ABOUT THIS EXERCISE =>
Retype each entry below exactly as it stands.

INPUT DATA =>

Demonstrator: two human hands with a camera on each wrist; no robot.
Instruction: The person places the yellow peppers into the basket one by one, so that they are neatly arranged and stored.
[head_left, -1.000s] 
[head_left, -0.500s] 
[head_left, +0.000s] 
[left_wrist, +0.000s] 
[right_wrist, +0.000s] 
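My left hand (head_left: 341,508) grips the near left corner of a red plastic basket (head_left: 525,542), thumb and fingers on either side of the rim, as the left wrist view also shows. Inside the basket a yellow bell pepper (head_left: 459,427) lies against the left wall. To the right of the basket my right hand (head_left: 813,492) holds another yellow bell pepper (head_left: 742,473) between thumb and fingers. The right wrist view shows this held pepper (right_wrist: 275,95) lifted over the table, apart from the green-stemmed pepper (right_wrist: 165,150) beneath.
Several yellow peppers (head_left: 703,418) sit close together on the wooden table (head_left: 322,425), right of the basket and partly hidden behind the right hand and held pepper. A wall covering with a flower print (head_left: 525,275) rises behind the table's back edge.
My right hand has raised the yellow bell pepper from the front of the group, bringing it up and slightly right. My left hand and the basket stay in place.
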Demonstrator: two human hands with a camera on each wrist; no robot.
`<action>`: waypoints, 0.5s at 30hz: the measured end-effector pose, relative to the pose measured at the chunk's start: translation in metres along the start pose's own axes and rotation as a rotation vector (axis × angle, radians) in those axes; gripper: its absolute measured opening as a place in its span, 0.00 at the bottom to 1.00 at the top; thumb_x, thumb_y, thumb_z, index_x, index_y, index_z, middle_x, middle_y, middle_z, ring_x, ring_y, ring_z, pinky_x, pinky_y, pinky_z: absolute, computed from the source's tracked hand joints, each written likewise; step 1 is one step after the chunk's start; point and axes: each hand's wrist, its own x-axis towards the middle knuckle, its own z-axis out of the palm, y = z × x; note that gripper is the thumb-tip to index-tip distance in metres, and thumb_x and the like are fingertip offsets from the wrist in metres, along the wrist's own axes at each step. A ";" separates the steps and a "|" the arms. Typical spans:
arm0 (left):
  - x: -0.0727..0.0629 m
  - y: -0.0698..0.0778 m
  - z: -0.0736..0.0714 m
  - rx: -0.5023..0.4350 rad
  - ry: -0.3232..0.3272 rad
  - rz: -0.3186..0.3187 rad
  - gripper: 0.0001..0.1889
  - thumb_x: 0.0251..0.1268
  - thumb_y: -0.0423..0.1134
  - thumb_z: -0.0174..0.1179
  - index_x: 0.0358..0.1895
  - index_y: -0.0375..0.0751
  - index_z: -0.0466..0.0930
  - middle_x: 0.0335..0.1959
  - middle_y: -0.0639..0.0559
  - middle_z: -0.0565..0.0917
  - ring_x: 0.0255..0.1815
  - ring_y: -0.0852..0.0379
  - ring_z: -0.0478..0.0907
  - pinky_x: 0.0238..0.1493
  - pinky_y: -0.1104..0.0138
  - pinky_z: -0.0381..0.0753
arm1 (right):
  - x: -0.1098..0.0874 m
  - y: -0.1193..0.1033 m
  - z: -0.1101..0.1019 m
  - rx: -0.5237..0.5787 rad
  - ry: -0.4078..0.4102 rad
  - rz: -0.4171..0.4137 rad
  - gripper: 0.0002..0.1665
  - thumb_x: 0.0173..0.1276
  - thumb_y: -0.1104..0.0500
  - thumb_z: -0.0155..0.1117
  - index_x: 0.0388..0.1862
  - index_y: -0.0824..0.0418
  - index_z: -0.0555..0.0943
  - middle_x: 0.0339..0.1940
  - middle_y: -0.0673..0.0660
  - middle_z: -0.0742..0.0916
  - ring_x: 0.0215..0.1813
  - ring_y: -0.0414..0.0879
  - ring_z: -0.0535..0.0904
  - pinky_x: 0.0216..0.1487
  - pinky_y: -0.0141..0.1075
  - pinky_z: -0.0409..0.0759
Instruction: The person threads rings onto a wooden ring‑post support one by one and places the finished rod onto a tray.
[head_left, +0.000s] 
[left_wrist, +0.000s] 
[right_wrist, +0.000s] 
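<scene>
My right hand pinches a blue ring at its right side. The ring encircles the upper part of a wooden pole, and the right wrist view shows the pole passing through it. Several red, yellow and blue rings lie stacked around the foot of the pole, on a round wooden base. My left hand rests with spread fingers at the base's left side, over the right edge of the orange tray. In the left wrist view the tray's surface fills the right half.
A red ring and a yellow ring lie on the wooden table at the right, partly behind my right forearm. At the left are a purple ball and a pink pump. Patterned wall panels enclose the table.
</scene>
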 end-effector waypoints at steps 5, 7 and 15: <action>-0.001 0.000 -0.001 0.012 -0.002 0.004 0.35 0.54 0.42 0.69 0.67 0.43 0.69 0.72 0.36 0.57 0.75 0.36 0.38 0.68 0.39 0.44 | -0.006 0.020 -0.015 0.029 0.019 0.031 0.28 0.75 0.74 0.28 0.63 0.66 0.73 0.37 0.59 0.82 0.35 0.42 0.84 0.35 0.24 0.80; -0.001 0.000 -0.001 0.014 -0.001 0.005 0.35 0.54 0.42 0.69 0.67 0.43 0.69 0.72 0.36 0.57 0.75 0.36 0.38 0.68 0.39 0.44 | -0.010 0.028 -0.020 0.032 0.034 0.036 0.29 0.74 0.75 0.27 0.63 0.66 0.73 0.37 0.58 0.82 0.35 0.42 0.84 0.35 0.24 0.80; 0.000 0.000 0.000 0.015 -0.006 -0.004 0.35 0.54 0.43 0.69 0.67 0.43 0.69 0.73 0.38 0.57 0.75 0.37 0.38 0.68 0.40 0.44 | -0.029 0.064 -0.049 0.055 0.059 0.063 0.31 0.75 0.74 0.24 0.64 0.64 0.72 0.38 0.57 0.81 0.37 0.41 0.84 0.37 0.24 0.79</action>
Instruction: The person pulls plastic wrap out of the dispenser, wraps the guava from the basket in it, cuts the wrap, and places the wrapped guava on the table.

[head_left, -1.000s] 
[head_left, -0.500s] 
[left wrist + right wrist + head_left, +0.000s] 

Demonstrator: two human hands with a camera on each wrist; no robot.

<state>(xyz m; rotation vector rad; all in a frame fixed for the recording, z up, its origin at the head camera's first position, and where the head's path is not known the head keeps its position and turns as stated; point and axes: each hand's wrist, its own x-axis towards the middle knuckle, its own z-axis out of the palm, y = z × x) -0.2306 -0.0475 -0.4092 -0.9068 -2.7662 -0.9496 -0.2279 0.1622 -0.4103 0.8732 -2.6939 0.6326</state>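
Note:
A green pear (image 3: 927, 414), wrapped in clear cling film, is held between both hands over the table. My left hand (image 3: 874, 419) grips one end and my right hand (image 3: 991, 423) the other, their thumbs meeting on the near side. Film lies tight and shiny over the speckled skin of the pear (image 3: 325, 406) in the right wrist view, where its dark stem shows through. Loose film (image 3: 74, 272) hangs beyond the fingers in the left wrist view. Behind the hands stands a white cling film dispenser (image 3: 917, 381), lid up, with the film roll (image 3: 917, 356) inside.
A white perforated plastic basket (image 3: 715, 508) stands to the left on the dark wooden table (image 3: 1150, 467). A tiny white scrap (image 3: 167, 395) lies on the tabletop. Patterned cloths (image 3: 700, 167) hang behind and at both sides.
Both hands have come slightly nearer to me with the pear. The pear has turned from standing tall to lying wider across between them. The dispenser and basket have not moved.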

EXERCISE ANSWER =>
Demonstrator: two human hands with a camera on each wrist; no robot.
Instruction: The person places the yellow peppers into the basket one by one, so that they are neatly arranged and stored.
[head_left, -1.000s] 
[head_left, -0.500s] 
[head_left, +0.000s] 
[left_wrist, +0.000s] 
[right_wrist, +0.000s] 
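My left hand (head_left: 341,508) grips the near left corner of a red plastic basket (head_left: 525,542), thumb and fingers on either side of the rim, as the left wrist view also shows. Inside the basket a yellow bell pepper (head_left: 459,427) lies against the left wall. To the right of the basket my right hand (head_left: 813,492) holds another yellow bell pepper (head_left: 742,473) between thumb and fingers. The right wrist view shows this held pepper (right_wrist: 275,95) lifted over the table, apart from the green-stemmed pepper (right_wrist: 165,150) beneath.
Several yellow peppers (head_left: 703,418) sit close together on the wooden table (head_left: 322,425), right of the basket and partly hidden behind the right hand and held pepper. A wall covering with a flower print (head_left: 525,275) rises behind the table's back edge.
My right hand has raised the yellow bell pepper from the front of the group, bringing it up and slightly right. My left hand and the basket stay in place.
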Demonstrator: two human hands with a camera on each wrist; no robot.
`<action>`: waypoints, 0.5s at 30hz: the measured end-effector pose, relative to the pose measured at the chunk's start: translation in metres along the start pose's own axes and rotation as a rotation vector (axis × angle, radians) in those axes; gripper: its absolute measured opening as a place in its span, 0.00 at the bottom to 1.00 at the top; thumb_x, thumb_y, thumb_z, index_x, index_y, index_z, middle_x, middle_y, middle_z, ring_x, ring_y, ring_z, pinky_x, pinky_y, pinky_z: absolute, computed from the source's tracked hand joints, each written likewise; step 1 is one step after the chunk's start; point and axes: each hand's wrist, its own x-axis towards the middle knuckle, its own z-axis out of the palm, y = z × x; note that gripper is the thumb-tip to index-tip distance in metres, and thumb_x and the like are fingertip offsets from the wrist in metres, along the wrist's own axes at each step. A ";" separates the steps and a "|" the arms. Typical spans:
arm0 (left):
  - x: -0.0727..0.0629 m
  - y: -0.0698..0.0778 m
  - z: -0.0736..0.0714 m
  - rx: -0.5023..0.4350 rad
  - ry: -0.3232..0.3272 rad
  - rz: -0.3186..0.3187 rad
  - gripper: 0.0001..0.1889
  - thumb_x: 0.0251..0.1268
  - thumb_y: -0.0423..0.1134
  - thumb_z: -0.0174..0.1179
  - index_x: 0.0358..0.1895
  - index_y: -0.0375..0.0751
  - index_z: -0.0466..0.0930
  - middle_x: 0.0335..0.1959
  - middle_y: -0.0639..0.0559
  - middle_z: -0.0565..0.0917
  - ring_x: 0.0255..0.1815
  - ring_y: -0.0852..0.0379
  - ring_z: -0.0478..0.0907
  - pinky_x: 0.0238..0.1493
  - pinky_y: -0.1104..0.0138
  - pinky_z: -0.0381..0.0753
arm1 (right):
  - x: -0.1098..0.0874 m
  - y: -0.1193..0.1033 m
  - z: -0.1101..0.1019 m
  - rx: -0.5237..0.5787 rad
  - ry: -0.4078..0.4102 rad
  - rz: -0.4171..0.4137 rad
  - gripper: 0.0002..0.1665
  - thumb_x: 0.0173..0.1276
  - thumb_y: -0.1104..0.0500
  - thumb_z: -0.0155..0.1117
  - index_x: 0.0388..0.1862
  - index_y: -0.0824..0.0418
  - index_z: -0.0555..0.0943
  - middle_x: 0.0339..0.1940
  - middle_y: -0.0673..0.0660
  - middle_z: -0.0742..0.0916
  - ring_x: 0.0215..0.1813
  - ring_y: -0.0414..0.0879
  - ring_z: -0.0535..0.0904
  - pinky_x: 0.0216..0.1487
  - pinky_y: -0.0141..0.1075
  - pinky_z: -0.0409..0.0759
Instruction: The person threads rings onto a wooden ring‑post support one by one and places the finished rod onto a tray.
[head_left, +0.000s] 
[left_wrist, +0.000s] 
[right_wrist, +0.000s] 
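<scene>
My right hand pinches a blue ring at its right side. The ring encircles the upper part of a wooden pole, and the right wrist view shows the pole passing through it. Several red, yellow and blue rings lie stacked around the foot of the pole, on a round wooden base. My left hand rests with spread fingers at the base's left side, over the right edge of the orange tray. In the left wrist view the tray's surface fills the right half.
A red ring and a yellow ring lie on the wooden table at the right, partly behind my right forearm. At the left are a purple ball and a pink pump. Patterned wall panels enclose the table.
</scene>
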 end-effector waypoints at steps 5, 7 and 15: <action>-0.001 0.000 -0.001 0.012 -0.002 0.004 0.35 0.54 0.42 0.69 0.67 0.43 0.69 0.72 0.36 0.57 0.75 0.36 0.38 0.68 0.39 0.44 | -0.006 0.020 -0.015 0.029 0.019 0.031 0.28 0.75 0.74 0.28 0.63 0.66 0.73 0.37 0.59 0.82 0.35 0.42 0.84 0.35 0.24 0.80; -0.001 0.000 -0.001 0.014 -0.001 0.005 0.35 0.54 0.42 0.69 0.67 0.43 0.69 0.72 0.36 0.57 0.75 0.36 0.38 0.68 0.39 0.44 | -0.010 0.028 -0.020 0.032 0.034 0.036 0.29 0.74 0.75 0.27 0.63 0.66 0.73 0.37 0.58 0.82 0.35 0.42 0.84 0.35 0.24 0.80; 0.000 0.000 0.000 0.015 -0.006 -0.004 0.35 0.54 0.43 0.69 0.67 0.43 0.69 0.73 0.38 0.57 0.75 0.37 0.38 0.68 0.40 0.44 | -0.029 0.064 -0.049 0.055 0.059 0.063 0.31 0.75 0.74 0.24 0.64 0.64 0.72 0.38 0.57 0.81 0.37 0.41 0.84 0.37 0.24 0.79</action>
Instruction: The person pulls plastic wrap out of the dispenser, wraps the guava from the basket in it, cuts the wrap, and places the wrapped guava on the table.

[head_left, -1.000s] 
[head_left, -0.500s] 
[left wrist + right wrist + head_left, +0.000s] 

Demonstrator: two human hands with a camera on each wrist; no robot.

<state>(xyz m; rotation vector rad; all in a frame fixed for the recording, z up, its origin at the head camera's first position, and where the head's path is not known the head keeps its position and turns as stated; point and axes: each hand's wrist, its own x-axis towards the middle knuckle, its own z-axis out of the palm, y = z × x) -0.2306 -0.0475 -0.4092 -0.9068 -2.7662 -0.9496 -0.2279 0.1622 -0.4103 0.8732 -2.6939 0.6326</state>
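Note:
A green pear (image 3: 927, 414), wrapped in clear cling film, is held between both hands over the table. My left hand (image 3: 874, 419) grips one end and my right hand (image 3: 991, 423) the other, their thumbs meeting on the near side. Film lies tight and shiny over the speckled skin of the pear (image 3: 325, 406) in the right wrist view, where its dark stem shows through. Loose film (image 3: 74, 272) hangs beyond the fingers in the left wrist view. Behind the hands stands a white cling film dispenser (image 3: 917, 381), lid up, with the film roll (image 3: 917, 356) inside.
A white perforated plastic basket (image 3: 715, 508) stands to the left on the dark wooden table (image 3: 1150, 467). A tiny white scrap (image 3: 167, 395) lies on the tabletop. Patterned cloths (image 3: 700, 167) hang behind and at both sides.
Both hands have come slightly nearer to me with the pear. The pear has turned from standing tall to lying wider across between them. The dispenser and basket have not moved.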

With this, the exercise is done.